Enter the PIN twice in 20 seconds. Otherwise, the session is expired and you need to reenter the PIN.
Enter a six-digit PIN twice on the smart card reader PIN pad as the second certificate authority card PIN. You need to enter both PINs later when you use the certificate authority smart card.

Enter the PIN twice in 20 seconds. Otherwise, the session is expired and you need to reenter the PIN.
Enter a description for the smart card zone that holds the EP11 smart cards.
Enter a description for the certificate authority smart card.

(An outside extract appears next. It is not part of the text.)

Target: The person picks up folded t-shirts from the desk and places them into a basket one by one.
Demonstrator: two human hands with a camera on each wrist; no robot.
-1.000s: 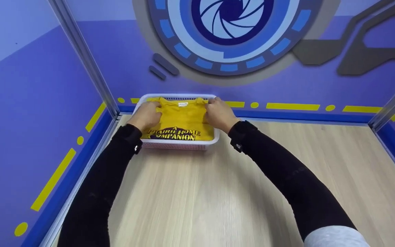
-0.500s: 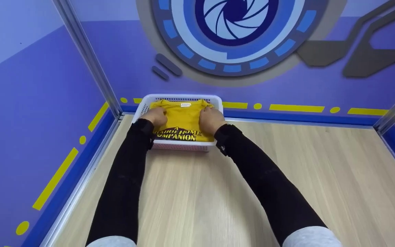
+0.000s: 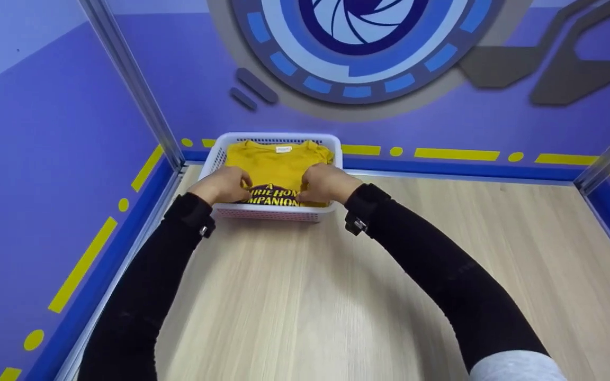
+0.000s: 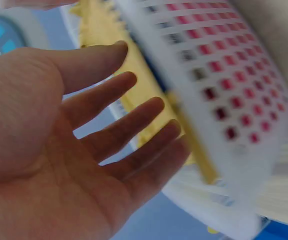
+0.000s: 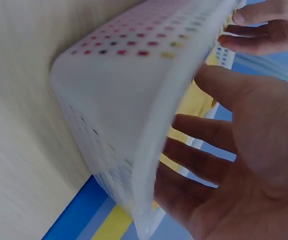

The certificate authority is created.

It is suggested to create a backup copy of your certificate authority smart card. You can create a backup copy by clicking CA Smart Card > Backup CA smart card.

Initializing the EP11 smart card

To create and initialize an EP11 smart card, follow these steps:

Select EP11 Smart Card > Initialize and enroll EP11 smart card from the menu.
Insert the smart card to be initialized as the EP11 smart card in smart card reader 2 and click OK.
Select EP11 Smart Card > Personalize EP11 smart card from the menu bar.
Enter a six-digit PIN twice on the smart card reader PIN pad. You need to enter this PIN later when you use the EP11 smart card.
Enter a description for the EP11 smart card.
If you have more than one EP11 smart card, repeat step 1 to step 5 to initialize other EP11 smart cards.

Your EP11 smart cards are created and personalized.

What's next

After you set up the Management Utilities, you can start to load the master key with the TKE application. For detailed instructions, see Initializing service instances using smart cards and the Management Utilities.
If you need to uninstall the Management Utilities, you need to follow the instructions to zeroize your crypto units first and then uninstall the Management Utilities.